At the jail, she was put in a cell "with another white-haired woman" and not allowed to retrieve any of her medications from her purse or a note from her doctor.

She was strapped in a chair for a time and bent backward. When she requested--as instructed--to seek a visit to the infirmary to talk to someone about medication and a diet her surgically shortened colon could take, a guard appeared, looked at her and said: "You're not dead."

"I can understand; you've got 100 women in there, and some are freaking out, so the staff has to be stern," Browne said. "But when you have a 72-year-old woman who is sick? I couldn't eat. I was in pain, and I couldn't take my medicine. The women in there manhandle you. And most of the women in there seem to have never really had much of a chance in life."

Browne was moved to a dorm setting, where eight share a room. The girls there, she said, took care of her.

Meanwhile, her son was working to get her out, and hooked up with Tucson lawyer Leon Thikoll, who spoke with Laney and backed him sufficiently to have Laney agree to have Commissioner Nygaard approve Browne's release.

Browne was dumped out of the jail with less regard than when she was admitted.

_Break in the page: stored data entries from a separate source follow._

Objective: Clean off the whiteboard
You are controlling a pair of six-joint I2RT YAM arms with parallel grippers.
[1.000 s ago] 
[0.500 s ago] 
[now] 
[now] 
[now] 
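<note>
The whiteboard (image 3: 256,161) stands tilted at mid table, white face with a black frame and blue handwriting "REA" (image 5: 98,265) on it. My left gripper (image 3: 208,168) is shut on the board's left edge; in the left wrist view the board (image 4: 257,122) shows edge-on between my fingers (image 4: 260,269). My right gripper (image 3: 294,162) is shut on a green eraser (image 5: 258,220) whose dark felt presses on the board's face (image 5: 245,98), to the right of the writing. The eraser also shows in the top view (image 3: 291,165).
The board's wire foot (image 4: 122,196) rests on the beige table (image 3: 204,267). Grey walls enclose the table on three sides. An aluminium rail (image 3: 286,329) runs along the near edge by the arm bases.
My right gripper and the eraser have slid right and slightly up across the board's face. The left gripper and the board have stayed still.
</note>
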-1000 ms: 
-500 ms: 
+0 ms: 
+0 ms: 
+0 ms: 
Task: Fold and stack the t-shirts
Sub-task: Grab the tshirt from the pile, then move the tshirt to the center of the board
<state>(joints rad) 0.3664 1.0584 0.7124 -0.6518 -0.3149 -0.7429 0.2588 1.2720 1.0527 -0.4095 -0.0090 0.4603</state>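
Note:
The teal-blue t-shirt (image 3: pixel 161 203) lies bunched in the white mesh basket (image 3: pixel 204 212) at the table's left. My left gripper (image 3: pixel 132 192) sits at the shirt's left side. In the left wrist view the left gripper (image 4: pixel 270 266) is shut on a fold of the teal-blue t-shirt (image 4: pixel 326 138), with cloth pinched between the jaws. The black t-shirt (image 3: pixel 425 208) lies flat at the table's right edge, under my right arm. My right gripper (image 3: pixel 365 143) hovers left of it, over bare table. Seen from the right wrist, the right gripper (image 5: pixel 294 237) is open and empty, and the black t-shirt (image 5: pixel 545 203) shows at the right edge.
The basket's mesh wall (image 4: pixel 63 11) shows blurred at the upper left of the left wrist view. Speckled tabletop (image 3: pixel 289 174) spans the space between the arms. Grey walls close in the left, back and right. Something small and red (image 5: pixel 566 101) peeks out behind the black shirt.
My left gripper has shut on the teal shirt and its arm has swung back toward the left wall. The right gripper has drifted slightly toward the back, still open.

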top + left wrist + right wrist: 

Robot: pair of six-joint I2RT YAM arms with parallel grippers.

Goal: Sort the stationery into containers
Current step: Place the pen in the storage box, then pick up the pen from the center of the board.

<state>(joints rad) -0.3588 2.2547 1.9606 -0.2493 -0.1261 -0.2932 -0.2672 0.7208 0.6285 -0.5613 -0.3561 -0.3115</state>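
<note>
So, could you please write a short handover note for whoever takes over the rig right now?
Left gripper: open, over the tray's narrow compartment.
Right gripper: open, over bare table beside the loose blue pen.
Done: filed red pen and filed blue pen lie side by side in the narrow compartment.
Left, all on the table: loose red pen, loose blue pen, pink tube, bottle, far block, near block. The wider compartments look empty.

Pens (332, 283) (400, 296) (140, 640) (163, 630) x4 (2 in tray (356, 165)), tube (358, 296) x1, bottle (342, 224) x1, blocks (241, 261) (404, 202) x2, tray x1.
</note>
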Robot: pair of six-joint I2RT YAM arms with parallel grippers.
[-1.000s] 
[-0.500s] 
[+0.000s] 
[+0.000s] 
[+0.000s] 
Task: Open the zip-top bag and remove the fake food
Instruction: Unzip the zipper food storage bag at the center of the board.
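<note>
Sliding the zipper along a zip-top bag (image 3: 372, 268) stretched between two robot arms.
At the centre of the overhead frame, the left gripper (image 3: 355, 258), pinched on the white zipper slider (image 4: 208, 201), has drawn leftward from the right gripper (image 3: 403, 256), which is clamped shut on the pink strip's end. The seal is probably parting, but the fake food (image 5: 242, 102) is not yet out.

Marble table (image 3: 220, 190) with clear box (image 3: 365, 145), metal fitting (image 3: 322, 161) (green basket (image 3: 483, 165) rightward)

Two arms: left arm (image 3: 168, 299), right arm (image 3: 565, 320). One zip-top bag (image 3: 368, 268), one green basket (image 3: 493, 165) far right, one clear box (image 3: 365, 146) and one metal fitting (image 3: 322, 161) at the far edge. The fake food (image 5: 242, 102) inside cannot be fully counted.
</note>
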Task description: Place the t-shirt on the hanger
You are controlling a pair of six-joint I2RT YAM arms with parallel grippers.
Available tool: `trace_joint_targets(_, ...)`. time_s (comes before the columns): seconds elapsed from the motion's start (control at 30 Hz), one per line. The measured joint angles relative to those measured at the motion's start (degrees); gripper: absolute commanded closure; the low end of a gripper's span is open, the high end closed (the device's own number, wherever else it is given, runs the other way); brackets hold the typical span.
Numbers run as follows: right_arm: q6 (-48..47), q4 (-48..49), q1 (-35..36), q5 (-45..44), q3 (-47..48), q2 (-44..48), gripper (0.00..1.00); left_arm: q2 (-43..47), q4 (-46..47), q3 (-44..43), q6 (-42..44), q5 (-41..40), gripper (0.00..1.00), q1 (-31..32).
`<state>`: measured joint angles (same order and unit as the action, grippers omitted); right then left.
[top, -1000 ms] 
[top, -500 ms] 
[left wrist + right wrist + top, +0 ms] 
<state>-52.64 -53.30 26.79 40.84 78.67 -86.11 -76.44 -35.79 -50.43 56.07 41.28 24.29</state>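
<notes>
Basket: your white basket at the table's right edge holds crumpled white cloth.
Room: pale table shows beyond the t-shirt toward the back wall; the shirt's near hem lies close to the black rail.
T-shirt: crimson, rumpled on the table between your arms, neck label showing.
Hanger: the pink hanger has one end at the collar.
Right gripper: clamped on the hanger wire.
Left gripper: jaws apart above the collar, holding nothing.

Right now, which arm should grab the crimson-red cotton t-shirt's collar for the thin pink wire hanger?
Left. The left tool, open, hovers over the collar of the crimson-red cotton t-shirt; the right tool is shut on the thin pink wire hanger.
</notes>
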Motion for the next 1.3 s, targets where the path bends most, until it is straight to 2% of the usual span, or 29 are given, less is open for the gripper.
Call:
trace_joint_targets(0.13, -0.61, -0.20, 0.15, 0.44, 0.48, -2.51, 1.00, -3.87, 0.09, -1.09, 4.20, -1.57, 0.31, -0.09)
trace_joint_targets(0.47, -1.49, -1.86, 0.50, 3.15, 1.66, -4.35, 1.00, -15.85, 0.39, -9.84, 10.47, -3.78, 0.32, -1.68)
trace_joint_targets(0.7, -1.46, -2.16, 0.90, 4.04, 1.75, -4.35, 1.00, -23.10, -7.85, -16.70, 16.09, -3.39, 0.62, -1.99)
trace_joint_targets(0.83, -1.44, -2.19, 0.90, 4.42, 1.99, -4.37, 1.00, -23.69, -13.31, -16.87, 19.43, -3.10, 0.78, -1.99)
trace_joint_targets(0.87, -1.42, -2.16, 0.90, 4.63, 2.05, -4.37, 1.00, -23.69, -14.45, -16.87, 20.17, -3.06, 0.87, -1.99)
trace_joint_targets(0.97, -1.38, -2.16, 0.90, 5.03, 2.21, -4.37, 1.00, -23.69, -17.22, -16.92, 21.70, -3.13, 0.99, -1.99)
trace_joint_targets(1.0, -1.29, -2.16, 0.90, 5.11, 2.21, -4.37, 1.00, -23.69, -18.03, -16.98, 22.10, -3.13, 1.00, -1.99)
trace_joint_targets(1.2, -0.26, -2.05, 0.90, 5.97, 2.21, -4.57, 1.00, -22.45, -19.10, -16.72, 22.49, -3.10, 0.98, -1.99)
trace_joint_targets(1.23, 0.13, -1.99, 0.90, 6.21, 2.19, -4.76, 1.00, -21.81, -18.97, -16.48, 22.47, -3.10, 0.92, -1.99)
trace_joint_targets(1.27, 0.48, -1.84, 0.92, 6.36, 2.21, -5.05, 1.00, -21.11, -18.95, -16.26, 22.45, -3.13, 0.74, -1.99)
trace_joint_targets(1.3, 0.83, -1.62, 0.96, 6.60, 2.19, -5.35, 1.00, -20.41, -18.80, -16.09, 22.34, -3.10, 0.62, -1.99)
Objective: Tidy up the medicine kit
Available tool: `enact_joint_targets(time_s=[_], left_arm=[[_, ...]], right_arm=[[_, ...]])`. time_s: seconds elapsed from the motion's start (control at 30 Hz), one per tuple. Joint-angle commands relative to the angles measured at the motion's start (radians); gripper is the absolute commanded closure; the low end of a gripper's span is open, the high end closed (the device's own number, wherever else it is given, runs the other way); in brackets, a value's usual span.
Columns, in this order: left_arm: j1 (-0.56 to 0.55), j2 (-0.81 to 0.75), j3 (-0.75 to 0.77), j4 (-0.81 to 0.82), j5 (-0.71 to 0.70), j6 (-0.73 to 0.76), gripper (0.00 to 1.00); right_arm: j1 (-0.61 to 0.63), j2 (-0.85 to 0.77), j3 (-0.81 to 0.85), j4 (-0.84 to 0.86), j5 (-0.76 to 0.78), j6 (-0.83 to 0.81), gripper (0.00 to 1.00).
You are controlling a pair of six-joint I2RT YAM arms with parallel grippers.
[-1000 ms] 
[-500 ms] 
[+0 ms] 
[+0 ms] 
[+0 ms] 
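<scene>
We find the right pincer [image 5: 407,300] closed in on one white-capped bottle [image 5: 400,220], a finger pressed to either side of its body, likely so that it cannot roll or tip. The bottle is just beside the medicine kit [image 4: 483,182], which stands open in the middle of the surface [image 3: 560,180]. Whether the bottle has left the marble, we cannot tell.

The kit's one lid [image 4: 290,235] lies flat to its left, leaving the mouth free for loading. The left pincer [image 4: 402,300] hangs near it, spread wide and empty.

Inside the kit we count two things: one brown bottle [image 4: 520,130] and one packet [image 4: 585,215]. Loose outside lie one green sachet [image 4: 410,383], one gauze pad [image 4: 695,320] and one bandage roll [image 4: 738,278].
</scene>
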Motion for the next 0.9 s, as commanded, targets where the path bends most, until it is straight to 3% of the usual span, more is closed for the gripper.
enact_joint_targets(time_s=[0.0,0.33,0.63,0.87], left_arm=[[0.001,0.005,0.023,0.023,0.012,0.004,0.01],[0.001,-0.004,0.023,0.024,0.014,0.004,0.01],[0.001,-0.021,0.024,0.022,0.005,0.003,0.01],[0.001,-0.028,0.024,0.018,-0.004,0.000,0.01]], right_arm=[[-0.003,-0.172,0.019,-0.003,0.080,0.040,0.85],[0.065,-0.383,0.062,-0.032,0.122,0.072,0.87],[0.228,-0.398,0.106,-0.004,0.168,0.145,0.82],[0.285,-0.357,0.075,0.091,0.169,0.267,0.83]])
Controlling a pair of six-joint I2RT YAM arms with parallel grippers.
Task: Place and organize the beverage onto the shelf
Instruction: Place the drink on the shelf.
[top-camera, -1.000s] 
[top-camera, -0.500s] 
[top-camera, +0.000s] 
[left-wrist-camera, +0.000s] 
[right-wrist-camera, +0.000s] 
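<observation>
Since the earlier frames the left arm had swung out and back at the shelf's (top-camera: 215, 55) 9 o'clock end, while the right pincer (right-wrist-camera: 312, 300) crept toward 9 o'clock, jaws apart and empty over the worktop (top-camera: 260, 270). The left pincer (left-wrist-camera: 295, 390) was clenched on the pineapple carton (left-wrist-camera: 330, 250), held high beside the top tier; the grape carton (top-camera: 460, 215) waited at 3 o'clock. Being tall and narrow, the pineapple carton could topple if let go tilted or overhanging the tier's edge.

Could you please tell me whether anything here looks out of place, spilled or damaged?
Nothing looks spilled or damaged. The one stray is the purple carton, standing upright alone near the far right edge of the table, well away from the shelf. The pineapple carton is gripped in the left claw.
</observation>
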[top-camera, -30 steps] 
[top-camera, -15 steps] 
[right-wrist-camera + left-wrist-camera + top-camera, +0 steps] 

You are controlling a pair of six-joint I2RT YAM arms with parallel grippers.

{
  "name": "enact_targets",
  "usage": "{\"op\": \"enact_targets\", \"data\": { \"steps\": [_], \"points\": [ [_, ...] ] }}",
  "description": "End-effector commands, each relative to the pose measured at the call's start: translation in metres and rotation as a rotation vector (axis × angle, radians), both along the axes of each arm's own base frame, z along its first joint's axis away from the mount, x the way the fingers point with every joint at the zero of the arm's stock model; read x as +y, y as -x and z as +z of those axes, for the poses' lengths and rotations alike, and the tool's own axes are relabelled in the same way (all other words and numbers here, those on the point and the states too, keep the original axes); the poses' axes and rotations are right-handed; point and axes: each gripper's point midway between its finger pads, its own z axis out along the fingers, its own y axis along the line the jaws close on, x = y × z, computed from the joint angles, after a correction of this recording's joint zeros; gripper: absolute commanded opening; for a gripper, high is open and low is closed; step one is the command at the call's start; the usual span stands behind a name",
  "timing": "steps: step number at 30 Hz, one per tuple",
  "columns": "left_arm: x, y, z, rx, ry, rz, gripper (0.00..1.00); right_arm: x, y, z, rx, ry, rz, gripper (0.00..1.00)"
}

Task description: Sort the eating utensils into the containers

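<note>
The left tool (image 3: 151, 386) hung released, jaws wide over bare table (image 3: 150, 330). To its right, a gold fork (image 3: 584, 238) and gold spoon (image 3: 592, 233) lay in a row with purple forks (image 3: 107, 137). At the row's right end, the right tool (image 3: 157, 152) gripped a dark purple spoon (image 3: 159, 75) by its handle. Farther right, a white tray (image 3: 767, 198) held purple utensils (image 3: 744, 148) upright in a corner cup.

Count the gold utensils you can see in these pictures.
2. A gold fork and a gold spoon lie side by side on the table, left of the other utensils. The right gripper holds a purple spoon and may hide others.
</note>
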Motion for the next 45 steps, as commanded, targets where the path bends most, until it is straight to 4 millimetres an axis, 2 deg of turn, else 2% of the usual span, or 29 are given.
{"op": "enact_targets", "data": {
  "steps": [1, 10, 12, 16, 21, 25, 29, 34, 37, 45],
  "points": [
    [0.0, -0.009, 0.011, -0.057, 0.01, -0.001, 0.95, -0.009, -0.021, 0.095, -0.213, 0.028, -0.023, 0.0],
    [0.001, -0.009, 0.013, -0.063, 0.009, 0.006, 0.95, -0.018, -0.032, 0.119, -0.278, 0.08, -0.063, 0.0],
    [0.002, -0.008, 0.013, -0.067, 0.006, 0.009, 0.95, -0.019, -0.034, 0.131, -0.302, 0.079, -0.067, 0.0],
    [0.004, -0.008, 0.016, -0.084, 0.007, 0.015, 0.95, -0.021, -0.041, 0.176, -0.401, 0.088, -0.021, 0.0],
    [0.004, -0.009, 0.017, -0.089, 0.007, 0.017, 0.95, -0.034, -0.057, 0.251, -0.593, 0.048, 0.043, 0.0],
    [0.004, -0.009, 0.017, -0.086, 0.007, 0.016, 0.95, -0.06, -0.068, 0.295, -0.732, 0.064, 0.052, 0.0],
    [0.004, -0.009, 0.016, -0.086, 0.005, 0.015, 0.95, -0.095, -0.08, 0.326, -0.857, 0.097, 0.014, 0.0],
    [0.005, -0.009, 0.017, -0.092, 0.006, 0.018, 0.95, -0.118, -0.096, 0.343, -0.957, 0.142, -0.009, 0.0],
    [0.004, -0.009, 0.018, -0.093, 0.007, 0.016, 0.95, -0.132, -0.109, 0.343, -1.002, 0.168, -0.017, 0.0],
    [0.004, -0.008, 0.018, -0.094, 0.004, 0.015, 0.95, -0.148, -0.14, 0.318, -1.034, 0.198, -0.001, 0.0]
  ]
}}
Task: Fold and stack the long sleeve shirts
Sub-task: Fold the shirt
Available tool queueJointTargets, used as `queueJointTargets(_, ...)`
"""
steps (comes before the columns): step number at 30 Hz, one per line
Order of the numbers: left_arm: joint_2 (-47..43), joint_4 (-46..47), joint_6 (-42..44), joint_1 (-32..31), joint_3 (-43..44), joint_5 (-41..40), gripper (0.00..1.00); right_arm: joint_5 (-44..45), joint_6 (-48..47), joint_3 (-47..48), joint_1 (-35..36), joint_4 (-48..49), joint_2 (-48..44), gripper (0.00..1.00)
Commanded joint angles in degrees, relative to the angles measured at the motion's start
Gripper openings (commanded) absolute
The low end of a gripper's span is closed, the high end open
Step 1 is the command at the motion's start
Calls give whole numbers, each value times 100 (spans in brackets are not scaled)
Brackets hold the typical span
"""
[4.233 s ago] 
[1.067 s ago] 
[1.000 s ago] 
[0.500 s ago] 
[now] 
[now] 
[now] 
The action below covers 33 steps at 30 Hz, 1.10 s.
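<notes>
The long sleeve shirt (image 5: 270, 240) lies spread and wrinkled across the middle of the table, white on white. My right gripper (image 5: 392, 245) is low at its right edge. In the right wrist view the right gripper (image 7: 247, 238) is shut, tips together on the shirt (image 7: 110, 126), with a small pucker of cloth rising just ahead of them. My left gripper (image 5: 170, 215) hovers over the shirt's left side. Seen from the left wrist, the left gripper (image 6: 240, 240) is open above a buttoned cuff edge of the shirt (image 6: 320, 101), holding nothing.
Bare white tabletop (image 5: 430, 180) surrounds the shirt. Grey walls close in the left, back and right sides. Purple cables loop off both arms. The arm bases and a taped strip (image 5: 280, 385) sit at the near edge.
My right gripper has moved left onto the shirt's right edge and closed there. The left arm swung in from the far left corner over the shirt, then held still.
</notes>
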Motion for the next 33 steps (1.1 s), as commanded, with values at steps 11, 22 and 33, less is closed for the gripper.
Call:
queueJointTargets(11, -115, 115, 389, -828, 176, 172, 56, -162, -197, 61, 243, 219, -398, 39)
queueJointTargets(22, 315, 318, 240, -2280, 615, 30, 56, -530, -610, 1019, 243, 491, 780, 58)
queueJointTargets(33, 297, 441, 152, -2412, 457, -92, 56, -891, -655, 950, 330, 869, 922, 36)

She was told on Monday, Aug. 1, to change into the clothes taken from her three days earlier. She had no money. Whatever she came in with was taken and converted into a money order. Into the sun and heat she went, with no ride and no phone call. When she went back into the building to ask for a phone call or for somebody to call her son, she was told to get moving. And no loitering outside, guards told her, lest she be re-arrested.

She finally borrowed a cell phone from a passer-by to call her son.

Dave Ricker, public information director for the Superior Court, said Nygaard was prohibited by canons of judicial ethics from speaking about pending matters. Nygaard is a former deputy county attorney and trial lawyer for DeConcini McDonald Yetwin & Lacey and was appointed to the commission bench in 1997 by then-Presiding Judge Michael Brown. She is paid $108,675 a year. Commissioners hear a variety of cases and have powers similar to judges. They serve at the pleasure of the presiding judge, rather than through gubernatorial appointments and voter retention. Their salaries are less, but unlike judges, whose pay is split by county and state governments, salaries for commissioners are fully paid by Pima County taxpayers.

Laney, 57, is carrying the water for his wife, Nance Crosby, 52, and her company, which loaned Browne $20,000 on Nov. 3, 2000, according to details in the arbitration award order issued by Tucson lawyer Nancy O'Neill on Dec. 15. The dispute arose over the conditions of the loan. The promissory note states that Browne was to pay Crosby Properties $30,000 but "without interest if paid in full on or before Dec. 3, 2000." The amount rose to $40,000 if Browne paid between Dec. 4, 2000 and March 3, 2001. "In any event, this note is all due and payable April 3, 2001," according to the promissory note.

O'Neill noted in her arbitration findings that Browne paid $37,417 on April 24, 2003. Still, O'Neill issued a finding that Browne owned $12,537, including interest at 10 percent a year.

Browne has been ordered to appear in Superior Court on Aug. 15.